**Record extracts**
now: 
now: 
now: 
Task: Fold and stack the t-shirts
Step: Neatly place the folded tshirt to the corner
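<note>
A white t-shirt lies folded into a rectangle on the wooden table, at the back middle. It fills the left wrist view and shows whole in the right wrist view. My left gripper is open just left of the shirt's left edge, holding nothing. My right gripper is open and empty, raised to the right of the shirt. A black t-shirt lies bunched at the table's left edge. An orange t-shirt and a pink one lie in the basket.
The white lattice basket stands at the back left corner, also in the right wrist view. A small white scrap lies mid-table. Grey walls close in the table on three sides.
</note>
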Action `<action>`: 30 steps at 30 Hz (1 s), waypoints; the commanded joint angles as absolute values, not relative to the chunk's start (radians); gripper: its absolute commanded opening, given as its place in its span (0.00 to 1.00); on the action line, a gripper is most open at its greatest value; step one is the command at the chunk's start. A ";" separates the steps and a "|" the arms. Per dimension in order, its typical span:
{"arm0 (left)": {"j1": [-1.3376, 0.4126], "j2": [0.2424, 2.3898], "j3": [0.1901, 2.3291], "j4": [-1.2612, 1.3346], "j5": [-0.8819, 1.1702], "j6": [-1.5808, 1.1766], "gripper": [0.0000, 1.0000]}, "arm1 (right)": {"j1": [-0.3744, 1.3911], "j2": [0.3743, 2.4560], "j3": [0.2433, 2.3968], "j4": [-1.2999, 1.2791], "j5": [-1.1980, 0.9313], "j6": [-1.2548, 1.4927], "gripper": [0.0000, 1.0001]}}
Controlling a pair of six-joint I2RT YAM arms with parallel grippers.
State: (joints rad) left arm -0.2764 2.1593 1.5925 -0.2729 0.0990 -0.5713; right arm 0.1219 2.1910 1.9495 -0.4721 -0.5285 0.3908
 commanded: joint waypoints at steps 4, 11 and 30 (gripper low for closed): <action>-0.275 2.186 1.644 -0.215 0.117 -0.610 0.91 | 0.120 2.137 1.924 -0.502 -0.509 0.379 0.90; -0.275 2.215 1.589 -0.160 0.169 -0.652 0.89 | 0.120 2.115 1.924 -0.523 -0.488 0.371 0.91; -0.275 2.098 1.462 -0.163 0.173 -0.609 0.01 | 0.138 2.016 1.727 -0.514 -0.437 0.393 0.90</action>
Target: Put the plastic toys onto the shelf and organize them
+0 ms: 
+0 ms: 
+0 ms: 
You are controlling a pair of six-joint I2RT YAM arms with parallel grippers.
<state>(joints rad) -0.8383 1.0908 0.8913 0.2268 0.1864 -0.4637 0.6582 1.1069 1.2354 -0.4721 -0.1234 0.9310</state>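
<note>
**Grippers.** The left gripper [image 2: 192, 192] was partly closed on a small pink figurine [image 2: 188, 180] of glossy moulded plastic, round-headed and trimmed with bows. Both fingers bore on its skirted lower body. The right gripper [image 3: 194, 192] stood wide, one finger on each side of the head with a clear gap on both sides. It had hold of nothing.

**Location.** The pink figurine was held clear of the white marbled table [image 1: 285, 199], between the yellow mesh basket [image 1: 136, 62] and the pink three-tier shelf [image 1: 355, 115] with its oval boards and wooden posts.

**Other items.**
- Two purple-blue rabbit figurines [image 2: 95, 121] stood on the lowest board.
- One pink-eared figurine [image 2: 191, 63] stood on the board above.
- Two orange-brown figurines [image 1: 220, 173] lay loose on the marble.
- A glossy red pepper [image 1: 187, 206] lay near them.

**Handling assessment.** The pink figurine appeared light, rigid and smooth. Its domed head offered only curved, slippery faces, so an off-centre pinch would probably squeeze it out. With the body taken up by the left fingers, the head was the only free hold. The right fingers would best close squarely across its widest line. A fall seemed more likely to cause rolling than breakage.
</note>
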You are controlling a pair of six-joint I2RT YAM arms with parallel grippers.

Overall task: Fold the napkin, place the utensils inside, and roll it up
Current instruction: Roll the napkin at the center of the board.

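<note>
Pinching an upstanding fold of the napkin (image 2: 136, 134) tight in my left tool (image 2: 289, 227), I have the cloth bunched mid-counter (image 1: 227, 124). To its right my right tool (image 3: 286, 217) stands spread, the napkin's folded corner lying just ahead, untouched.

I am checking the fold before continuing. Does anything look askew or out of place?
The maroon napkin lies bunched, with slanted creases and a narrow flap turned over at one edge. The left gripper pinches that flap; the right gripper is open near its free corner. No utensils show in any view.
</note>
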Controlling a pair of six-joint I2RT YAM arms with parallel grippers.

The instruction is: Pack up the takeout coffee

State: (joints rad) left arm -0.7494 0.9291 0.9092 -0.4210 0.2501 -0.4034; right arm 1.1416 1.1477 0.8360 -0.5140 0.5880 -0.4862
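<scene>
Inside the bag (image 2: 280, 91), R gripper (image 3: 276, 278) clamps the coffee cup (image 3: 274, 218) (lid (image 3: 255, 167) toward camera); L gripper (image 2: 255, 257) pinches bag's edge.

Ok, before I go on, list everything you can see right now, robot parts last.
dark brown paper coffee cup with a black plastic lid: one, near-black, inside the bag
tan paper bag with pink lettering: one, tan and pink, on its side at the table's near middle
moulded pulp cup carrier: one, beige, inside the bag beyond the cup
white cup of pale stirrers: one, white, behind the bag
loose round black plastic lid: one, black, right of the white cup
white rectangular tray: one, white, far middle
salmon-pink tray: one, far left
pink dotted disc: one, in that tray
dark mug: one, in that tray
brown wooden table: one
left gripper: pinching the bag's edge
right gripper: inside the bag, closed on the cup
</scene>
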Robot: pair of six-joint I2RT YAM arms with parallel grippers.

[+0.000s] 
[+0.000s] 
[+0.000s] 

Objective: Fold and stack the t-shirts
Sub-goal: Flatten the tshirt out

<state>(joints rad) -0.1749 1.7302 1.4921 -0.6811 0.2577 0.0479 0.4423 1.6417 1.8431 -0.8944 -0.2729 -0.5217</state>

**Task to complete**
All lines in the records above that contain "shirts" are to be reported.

**Output of the exercise**
Task: Fold and stack the t-shirts
Objective: Fold and stack the t-shirts

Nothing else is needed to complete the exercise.